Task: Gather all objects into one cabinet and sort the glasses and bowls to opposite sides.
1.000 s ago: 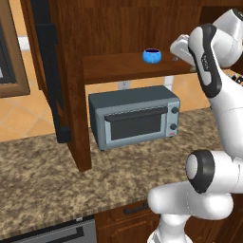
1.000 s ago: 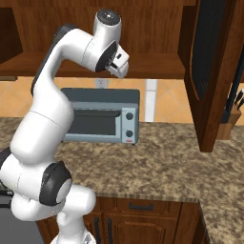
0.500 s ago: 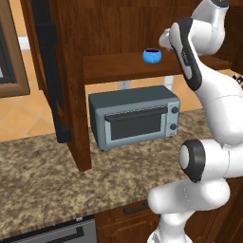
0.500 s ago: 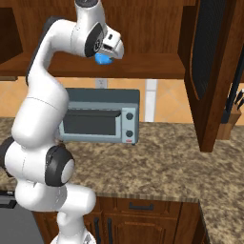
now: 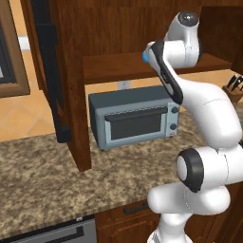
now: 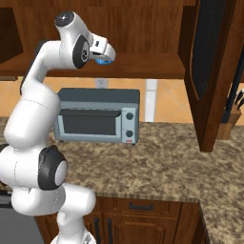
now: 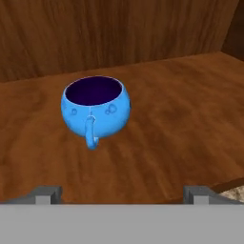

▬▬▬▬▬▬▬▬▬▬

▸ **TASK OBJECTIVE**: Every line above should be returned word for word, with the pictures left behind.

▸ **ANSWER SPACE**:
Task: Gather all objects into one cabinet and sort the glasses and bowls to opposite sides.
1.000 s ago: 
1.000 s ago: 
0.500 s ago: 
0.500 s ago: 
now: 
now: 
now: 

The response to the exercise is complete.